Required work
Each line below must be reproduced exactly as it stands. Pictures stay out of the copy.

Input data
************

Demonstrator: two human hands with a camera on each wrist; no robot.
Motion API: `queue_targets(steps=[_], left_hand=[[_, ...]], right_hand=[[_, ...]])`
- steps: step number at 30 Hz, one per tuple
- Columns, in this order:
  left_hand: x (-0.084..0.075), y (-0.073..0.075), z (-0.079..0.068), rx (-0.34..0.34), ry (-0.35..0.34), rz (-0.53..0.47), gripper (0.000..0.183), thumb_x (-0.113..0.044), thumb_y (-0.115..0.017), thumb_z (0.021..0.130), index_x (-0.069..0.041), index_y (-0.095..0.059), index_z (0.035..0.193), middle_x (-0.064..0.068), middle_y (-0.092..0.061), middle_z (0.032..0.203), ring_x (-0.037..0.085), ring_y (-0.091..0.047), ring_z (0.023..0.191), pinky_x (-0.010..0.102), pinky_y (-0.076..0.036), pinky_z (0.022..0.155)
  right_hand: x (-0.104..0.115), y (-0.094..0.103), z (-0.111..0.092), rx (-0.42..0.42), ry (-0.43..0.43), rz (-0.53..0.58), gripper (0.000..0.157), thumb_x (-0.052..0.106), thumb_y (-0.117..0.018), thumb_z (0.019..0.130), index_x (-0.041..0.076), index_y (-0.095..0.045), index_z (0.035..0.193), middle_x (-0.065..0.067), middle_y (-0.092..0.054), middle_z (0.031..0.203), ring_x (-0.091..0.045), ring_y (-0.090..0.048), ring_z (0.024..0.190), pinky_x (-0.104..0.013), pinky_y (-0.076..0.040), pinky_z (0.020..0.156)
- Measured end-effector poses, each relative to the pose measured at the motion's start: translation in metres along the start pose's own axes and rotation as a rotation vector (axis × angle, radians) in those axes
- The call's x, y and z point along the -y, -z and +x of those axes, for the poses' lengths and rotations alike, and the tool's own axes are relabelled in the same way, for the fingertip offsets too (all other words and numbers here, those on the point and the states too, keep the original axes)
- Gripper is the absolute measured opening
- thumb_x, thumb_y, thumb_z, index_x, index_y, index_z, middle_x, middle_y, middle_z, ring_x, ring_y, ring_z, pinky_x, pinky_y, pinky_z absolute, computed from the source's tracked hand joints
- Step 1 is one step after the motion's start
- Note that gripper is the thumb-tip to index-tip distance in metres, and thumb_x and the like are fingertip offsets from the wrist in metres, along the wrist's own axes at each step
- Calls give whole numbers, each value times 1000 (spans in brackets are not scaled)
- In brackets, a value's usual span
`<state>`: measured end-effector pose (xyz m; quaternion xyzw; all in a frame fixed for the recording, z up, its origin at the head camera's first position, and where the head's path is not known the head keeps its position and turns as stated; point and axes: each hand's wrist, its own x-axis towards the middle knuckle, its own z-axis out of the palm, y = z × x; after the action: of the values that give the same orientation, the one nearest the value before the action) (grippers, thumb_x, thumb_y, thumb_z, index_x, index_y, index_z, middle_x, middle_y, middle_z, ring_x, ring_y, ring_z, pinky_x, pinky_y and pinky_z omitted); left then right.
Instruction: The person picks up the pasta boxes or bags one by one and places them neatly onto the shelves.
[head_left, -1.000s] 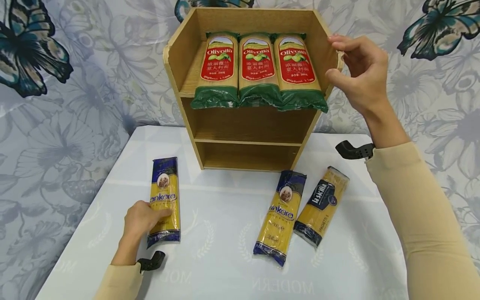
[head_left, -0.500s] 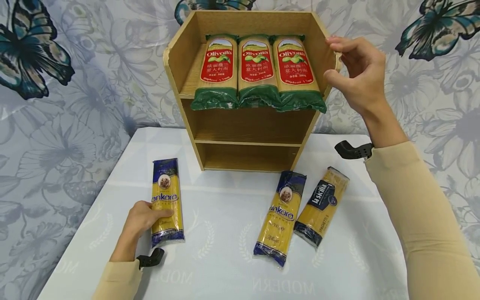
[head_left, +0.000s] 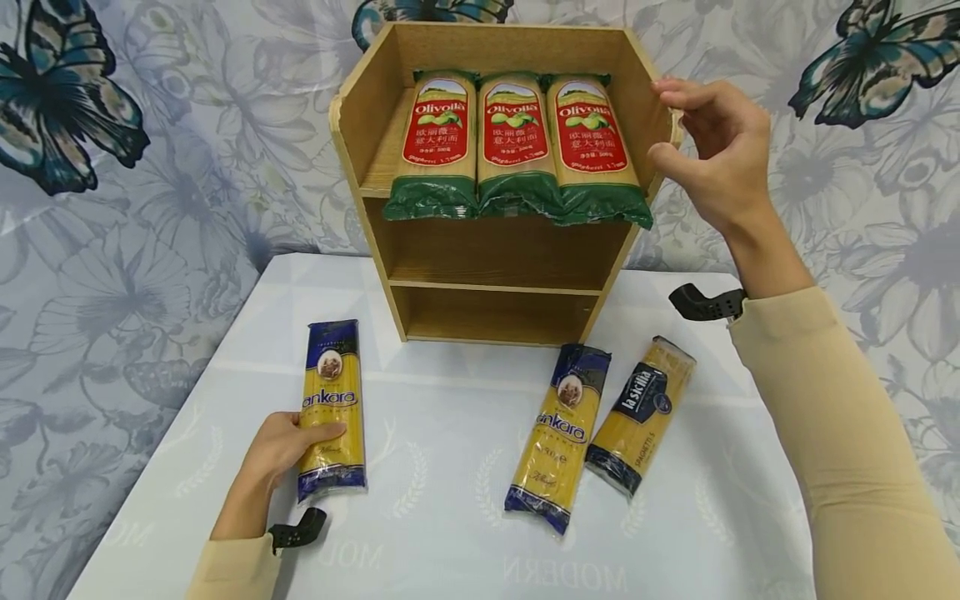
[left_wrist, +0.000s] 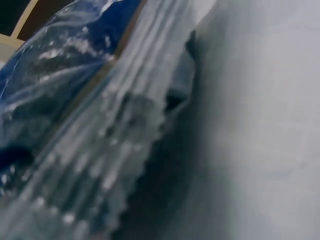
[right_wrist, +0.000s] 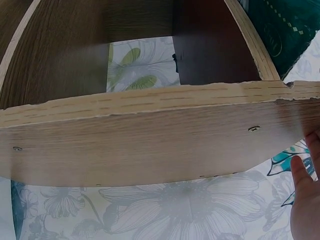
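Note:
My left hand (head_left: 281, 450) grips a yellow and blue ankara spaghetti pack (head_left: 330, 433) at the left of the table, thumb across its front and the other fingers hidden at its left side and beneath. In the left wrist view the pack's crimped clear end (left_wrist: 100, 145) fills the near part, close over the white surface. My right hand (head_left: 723, 150) holds the right side edge of a wooden shelf (head_left: 495, 287), thumb and fingertips at its front. On the top level lie three Olivoila spaghetti packs (head_left: 516, 133) side by side, green ends jutting over the front.
A second ankara pack (head_left: 555, 442) lies slanted on the white table (head_left: 435, 542), right of centre. Against it rests a la sicilia spaghetti pack (head_left: 641, 417). Patterned wall covering (head_left: 150, 275) with butterflies stands behind the shelf.
My left hand and the ankara pack in it have shifted slightly, a little nearer to me. My right hand stays at the shelf's edge.

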<state>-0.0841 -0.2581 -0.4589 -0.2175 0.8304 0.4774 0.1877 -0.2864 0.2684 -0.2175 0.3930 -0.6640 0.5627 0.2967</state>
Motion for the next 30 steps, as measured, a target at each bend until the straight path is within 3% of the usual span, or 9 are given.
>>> queue_targets(steps=[5,13,23,30], left_hand=[[6,-3,-1,62,-26,-179,62,-31,-83,86,12,-59,124,11,-74,91,25,-71,78,36,-58,67],[13,-8,-4,166,-111,-323,66,-14,-80,89,12,-44,138,13,-73,105,27,-72,90,37,-60,78],[28,-10,-15,160,-167,-500,72,-6,-75,93,5,-31,149,4,-72,108,22,-72,94,36,-60,81],[27,-10,-30,97,-217,-595,64,3,-74,90,-4,-39,143,0,-74,106,21,-74,91,35,-60,78]], right_hand=[[-1,1,-1,1,3,-9,38,-12,-67,75,-14,-65,113,-24,-66,126,-35,-56,126,-40,-43,110],[9,-6,0,-35,-26,47,36,-15,-66,73,-15,-65,110,-23,-67,122,-34,-57,125,-39,-42,111],[13,-7,1,-16,-10,23,36,-13,-66,74,-15,-65,111,-23,-67,122,-34,-57,125,-39,-42,111],[9,-6,1,-21,-20,40,37,-14,-67,73,-16,-65,110,-23,-67,121,-35,-57,125,-41,-41,112]])
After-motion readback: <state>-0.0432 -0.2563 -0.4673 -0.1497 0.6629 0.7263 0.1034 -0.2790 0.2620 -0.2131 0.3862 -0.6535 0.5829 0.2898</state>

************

Response to this exercise
Demonstrator: two human hands with a camera on each wrist; no robot.
Motion API: `queue_targets(steps=[_], left_hand=[[_, ...]], right_hand=[[_, ...]])`
- steps: step number at 30 Hz, one per tuple
- Columns, in this order:
  left_hand: x (-0.084..0.075), y (-0.073..0.075), z (-0.079..0.068), rx (-0.34..0.34), ry (-0.35..0.34), rz (-0.53..0.47), gripper (0.000..0.183), thumb_x (-0.113..0.044), thumb_y (-0.115..0.017), thumb_z (0.021..0.130), index_x (-0.069..0.041), index_y (-0.095..0.059), index_z (0.035..0.193), middle_x (-0.064..0.068), middle_y (-0.092..0.061), middle_z (0.032..0.203), ring_x (-0.037..0.085), ring_y (-0.091..0.047), ring_z (0.023..0.191), pinky_x (-0.010..0.102), pinky_y (-0.076..0.036), pinky_z (0.022..0.155)
  right_hand: x (-0.104..0.115), y (-0.094..0.103), z (-0.111..0.092), rx (-0.42..0.42), ry (-0.43..0.43), rz (-0.53..0.58), gripper (0.000..0.157), thumb_x (-0.052..0.106), thumb_y (-0.117..0.018), thumb_z (0.019..0.130), index_x (-0.041..0.076), index_y (-0.095..0.045), index_z (0.035..0.193), middle_x (-0.065..0.067), middle_y (-0.092..0.054), middle_z (0.031..0.203), ring_x (-0.091..0.045), ring_y (-0.090..0.048), ring_z (0.024..0.190), pinky_x (-0.104..0.013), pinky_y (-0.076..0.040), pinky_z (0.020..0.156)
- Measured end-effector poses, each relative to the pose measured at the motion's start: translation in metres along the start pose's own axes and rotation as a rotation vector (axis × angle, radians) in those axes
- The call's x, y and z point along the -y, -z and +x of those axes, for the poses' lengths and rotations alike, and the tool's own axes are relabelled in the same way, for the fingertip offsets too (all other words and numbers here, those on the point and the states too, keep the original axes)
- Gripper is the absolute measured opening
- thumb_x, thumb_y, thumb_z, index_x, index_y, index_z, middle_x, middle_y, middle_z, ring_x, ring_y, ring_z, pinky_x, pinky_y, pinky_z absolute, computed from the source's tracked hand joints
- Step 1 is one step after the motion's start
- Note that gripper is the thumb-tip to index-tip distance in metres, and thumb_x and the like are fingertip offsets from the wrist in metres, along the wrist's own axes at each step
- Calls give whole numbers, each value times 1000 (spans in brackets are not scaled)
- In brackets, a value's usual span
`<state>`: measured end-effector pose (xyz m; quaternion xyzw; all in a frame fixed for the recording, z up, its origin at the head camera's first position, and where the head's path is not known the head keeps its position and turns as stated; point and axes: each hand's wrist, its own x-axis towards the middle knuckle, its own z-axis out of the palm, y = z × x; after the action: of the values that give the same orientation, the one nearest the value before the action) (grippers, thumb_x, thumb_y, thumb_z, index_x, index_y, index_z, middle_x, middle_y, middle_z, ring_x, ring_y, ring_z, pinky_x, pinky_y and pinky_z omitted); left then right.
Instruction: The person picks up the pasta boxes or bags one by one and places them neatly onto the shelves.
[head_left, -1.000s] 
[head_left, -0.500s] 
[head_left, +0.000s] 
[left_wrist, +0.000s] 
[right_wrist, +0.000s] 
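Note:
My left hand (head_left: 281, 450) grips a yellow and blue ankara spaghetti pack (head_left: 330, 433) at the left of the table, thumb across its front and the other fingers hidden at its left side and beneath. In the left wrist view the pack's crimped clear end (left_wrist: 100, 145) fills the near part, close over the white surface. My right hand (head_left: 723, 150) holds the right side edge of a wooden shelf (head_left: 495, 287), thumb and fingertips at its front. On the top level lie three Olivoila spaghetti packs (head_left: 516, 133) side by side, green ends jutting over the front.
A second ankara pack (head_left: 555, 442) lies slanted on the white table (head_left: 435, 542), right of centre. Against it rests a la sicilia spaghetti pack (head_left: 641, 417). Patterned wall covering (head_left: 150, 275) with butterflies stands behind the shelf.
My left hand and the ankara pack in it have shifted slightly, a little nearer to me. My right hand stays at the shelf's edge.
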
<state>-0.0841 -0.2581 -0.4589 -0.2175 0.8304 0.4774 0.1877 -0.2864 0.2684 -0.2175 0.3930 -0.6640 0.5627 0.2967</state>
Motion for the next 30 steps, as measured, a target at each bend until the straight path is within 3% of the usual span, or 9 are given.
>>> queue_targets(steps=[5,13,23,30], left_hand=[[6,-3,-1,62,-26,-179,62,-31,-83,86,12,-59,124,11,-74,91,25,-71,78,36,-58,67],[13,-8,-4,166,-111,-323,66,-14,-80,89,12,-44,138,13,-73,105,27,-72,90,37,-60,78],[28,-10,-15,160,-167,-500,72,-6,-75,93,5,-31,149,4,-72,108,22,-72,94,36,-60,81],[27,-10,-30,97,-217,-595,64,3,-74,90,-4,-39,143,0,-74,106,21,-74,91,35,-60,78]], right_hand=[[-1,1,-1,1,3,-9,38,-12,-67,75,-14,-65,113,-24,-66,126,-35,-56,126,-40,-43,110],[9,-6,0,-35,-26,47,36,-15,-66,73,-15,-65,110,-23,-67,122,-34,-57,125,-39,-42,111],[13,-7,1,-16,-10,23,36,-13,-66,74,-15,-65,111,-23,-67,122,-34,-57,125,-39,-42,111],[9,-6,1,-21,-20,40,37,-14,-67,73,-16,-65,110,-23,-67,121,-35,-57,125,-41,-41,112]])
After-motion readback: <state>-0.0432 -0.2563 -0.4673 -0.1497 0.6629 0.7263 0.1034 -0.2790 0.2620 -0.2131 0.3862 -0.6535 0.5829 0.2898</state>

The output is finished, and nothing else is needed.